Dist - if you want to move away from points then a good HEI is fine (not a $50 fleabay one), but you'll have to get one with tach drive
Intake depends upon your choice of carbs. Lars would want you to keep your QJet. Maybe an Edelbrock dual plane or you might find a nice HP Chevy intake on Craigslist cheap
The Vortec top end mentioned is a good choice
Heads - don't know, I like AFR but they are pricey. You could get some cheap Chinese ones off fleabay, but throw away everything that comes with them & drop in quality valves, springs & rockers.
At this level headers are headers, get what your want. More expensive usually means better steel & coatings, thus longer life.
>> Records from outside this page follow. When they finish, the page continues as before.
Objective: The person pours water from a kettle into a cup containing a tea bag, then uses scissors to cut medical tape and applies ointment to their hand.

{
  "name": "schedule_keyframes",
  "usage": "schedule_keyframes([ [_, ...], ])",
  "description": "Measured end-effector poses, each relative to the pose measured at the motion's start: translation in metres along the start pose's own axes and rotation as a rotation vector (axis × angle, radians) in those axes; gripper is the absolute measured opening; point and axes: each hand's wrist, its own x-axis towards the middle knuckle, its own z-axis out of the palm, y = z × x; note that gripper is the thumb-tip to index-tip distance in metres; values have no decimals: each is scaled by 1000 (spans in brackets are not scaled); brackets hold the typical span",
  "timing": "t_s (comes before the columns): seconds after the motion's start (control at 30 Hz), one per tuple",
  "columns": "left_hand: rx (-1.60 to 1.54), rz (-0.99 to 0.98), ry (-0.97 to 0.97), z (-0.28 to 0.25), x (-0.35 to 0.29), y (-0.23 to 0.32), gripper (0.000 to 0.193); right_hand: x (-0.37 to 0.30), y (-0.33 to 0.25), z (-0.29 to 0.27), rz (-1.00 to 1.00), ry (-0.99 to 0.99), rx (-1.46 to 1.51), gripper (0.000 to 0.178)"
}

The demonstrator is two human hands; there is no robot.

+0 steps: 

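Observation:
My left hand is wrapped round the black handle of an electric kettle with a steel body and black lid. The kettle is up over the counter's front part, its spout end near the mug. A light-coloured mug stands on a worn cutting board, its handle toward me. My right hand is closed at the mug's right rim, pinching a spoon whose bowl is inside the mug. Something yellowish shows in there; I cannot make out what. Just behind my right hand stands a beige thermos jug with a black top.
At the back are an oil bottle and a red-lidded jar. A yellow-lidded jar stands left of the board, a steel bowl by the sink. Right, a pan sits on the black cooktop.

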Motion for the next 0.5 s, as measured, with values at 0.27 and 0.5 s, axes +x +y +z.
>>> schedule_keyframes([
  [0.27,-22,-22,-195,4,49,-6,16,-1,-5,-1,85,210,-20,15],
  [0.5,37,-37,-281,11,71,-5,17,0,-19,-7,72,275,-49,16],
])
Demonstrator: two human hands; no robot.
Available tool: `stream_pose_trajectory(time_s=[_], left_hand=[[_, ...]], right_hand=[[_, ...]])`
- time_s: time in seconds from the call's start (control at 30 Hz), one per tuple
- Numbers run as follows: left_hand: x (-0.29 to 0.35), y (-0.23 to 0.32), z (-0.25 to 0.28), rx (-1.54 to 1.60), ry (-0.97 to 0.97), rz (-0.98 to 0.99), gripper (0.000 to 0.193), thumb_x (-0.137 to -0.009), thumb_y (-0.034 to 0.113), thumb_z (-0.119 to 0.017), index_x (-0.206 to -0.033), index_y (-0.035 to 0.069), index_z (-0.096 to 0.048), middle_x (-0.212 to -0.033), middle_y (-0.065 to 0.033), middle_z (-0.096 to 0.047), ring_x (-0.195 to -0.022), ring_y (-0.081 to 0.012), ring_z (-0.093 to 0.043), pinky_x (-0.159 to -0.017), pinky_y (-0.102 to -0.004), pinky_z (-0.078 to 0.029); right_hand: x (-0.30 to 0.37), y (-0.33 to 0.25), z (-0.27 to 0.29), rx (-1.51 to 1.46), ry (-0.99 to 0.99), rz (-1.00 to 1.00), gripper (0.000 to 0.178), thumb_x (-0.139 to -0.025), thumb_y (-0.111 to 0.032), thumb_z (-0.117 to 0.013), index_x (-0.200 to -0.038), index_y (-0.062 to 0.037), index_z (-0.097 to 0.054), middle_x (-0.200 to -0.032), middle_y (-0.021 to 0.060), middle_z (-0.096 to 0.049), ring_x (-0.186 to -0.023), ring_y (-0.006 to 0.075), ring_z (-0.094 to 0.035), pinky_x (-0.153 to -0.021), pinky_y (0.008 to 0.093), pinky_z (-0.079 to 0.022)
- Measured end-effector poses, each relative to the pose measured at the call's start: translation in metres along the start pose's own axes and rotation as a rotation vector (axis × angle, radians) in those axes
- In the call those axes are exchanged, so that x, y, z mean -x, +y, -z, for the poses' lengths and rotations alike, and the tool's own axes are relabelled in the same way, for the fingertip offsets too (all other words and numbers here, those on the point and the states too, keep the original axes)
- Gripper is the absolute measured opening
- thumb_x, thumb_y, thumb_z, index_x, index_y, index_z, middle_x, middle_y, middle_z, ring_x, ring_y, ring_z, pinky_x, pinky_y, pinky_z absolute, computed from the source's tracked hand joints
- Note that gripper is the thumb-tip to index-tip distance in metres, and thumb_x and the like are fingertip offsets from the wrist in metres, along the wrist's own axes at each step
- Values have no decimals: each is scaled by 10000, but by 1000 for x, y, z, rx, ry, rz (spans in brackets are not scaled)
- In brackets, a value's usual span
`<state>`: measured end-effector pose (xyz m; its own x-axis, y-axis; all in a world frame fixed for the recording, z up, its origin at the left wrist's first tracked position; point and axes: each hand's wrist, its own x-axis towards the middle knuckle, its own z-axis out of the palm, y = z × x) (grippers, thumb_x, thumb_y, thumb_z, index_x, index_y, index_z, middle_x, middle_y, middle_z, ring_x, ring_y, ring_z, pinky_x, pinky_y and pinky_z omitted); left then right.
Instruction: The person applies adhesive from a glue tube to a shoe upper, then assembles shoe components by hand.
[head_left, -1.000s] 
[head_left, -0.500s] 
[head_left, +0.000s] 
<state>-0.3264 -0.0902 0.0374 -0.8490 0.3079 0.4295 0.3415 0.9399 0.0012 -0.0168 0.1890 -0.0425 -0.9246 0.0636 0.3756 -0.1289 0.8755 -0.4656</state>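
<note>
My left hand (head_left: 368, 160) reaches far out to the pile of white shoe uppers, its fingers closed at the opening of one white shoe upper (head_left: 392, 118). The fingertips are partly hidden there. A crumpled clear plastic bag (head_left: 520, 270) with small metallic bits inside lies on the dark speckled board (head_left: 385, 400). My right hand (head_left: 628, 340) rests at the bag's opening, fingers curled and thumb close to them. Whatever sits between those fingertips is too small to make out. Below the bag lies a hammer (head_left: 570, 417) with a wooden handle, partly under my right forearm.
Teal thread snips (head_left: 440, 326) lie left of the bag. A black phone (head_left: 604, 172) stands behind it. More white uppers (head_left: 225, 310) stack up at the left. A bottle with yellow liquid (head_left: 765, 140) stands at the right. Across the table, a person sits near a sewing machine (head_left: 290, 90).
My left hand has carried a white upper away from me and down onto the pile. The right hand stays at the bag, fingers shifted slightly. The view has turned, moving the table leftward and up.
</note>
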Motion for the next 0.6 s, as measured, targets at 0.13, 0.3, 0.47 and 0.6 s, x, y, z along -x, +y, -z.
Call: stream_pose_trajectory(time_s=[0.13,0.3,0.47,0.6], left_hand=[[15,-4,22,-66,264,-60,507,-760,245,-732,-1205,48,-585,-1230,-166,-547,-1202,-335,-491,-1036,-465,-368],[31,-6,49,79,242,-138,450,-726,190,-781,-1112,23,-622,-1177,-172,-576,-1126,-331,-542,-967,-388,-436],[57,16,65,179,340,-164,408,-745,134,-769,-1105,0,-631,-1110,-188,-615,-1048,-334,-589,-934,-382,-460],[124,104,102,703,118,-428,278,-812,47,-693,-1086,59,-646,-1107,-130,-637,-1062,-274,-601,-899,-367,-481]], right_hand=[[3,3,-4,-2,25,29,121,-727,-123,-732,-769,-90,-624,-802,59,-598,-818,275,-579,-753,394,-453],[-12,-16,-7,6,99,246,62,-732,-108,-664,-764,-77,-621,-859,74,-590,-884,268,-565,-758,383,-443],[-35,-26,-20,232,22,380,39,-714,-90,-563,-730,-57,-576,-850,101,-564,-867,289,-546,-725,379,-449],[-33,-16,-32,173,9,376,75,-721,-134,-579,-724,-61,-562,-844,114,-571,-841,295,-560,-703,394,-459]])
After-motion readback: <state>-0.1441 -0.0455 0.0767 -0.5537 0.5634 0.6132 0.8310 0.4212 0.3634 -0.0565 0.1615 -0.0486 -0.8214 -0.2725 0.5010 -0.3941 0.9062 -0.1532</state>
Shorties or 3" ram horns are good too and work with stock exhaust.
Cam is the last thing, choose a grinder & call them and tell them everything you are going to do and ask for their suggestions
1973 stingray 5.7 auto trans.
Theres a myth out there that alum heads lower your CR one point, not true.
Chinese junk heads assembled are around 1000 some maybe a bit less. For a few hundred more you can get AFR its crazy not too.
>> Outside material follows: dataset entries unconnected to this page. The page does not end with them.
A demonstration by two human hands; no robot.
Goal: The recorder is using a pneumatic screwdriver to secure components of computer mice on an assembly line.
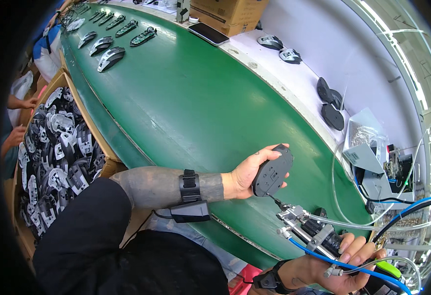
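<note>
My left hand point(245, 174) is closed round a black oval computer mouse point(273, 174), holding it tilted above the green belt with its flat underside showing. A thin bit at the front of a powered screwdriver point(314, 231) meets the mouse's lower edge; whether it sits in a screw hole I cannot tell. Wrapped round the screwdriver's rear body is my right hand point(348, 265), at the lower right. Metal clamps and clear and blue air hoses run along the tool. A dark part beside the tool is half hidden by it.
Silver-and-black mouse shells point(110, 59) and dark green assemblies point(143, 37) stand in rows on the belt point(191, 98). A carton point(92, 123) of shells is at the left, near another person's hands point(16, 135). A phone point(208, 33), black mouse bases point(332, 116) and a screw feeder point(368, 152) line the far ledge.
</note>
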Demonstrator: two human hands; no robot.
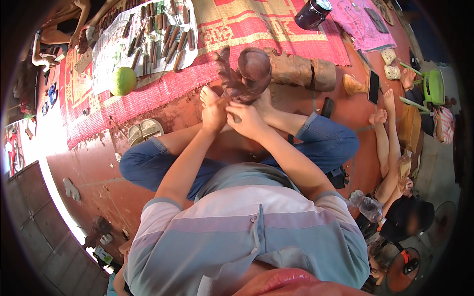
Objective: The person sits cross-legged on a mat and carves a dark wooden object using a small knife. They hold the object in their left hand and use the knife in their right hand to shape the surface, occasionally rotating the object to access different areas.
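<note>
A dark brown wood carving [247,76], with a rounded smooth part and a jagged, branching left side, stands tilted between my bare feet. My left hand [214,114] is closed at its lower left end, holding it there. Bent fingers of my right hand [246,120] press together against its near lower edge. Whatever small thing may be in them is hidden. Just behind the carving lies a thick brown log [301,72] with a dark split across it.
Wood-handled carving tools [173,43] lie on a pale sheet at the far left, near a green round fruit [123,81]. A black tumbler [313,14] stands on the red mat [222,32]. A phone [374,87] leans at right. Other people sit at both sides.
</note>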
Many choose via price/flow# and ignore quality and longevity. They sure dont come with good parts or a lifetime warranty
The Best of Corvette for Corvette Enthusiasts
If you lack the knowledge and/or experience to select these components yourself, a matched kit from Edelbrock might be the best way to go. A couple of things you need to consider: First the 2089 kit might have more camshaft than you want. This kit really needs a manual transmission or a higher stall torque convertor. If you are not prepared to change the torque convertor, consider something like their kit #2038. Second, make sure your compression ratio is matched to the camshaft you select. Read up on dynamic compression ratio, or at least follow Edelbrock's recommendations. Third, make sure the intake manifold you select will fit under the hood.
Use a cam of 280 ish duration on the intake with a 110* LSA ( I personally like 108, but 110* gives lots of options on off the shelf cams) and while you are at it go roller cam with full roller lifters. Roller cam is much better than flat tappet (IMO) and you will not have to stress about the zinc in the oil.
Long tube headers, not shorties , not block huggers. 1 3/4" primaries.
2 1/2 inch or better exhaust system.
use this DCR calculator to play with the numbers for your cam.
https://www.jeepstrokers.com/forum/calculator/
You can push the DCR up to 8.5:1 maximum, with 91 octane you may want to stay below that, 8.2 is comfortable. Too short of a cam and you'll limit your RPM potential and thereby HP . Too high of a duration and the bottom end torque gets pretty soggy.
With your planned 3000 stall torque converter you could go a little longer on the duration or a little narrower on the LSA, say my preferred 108?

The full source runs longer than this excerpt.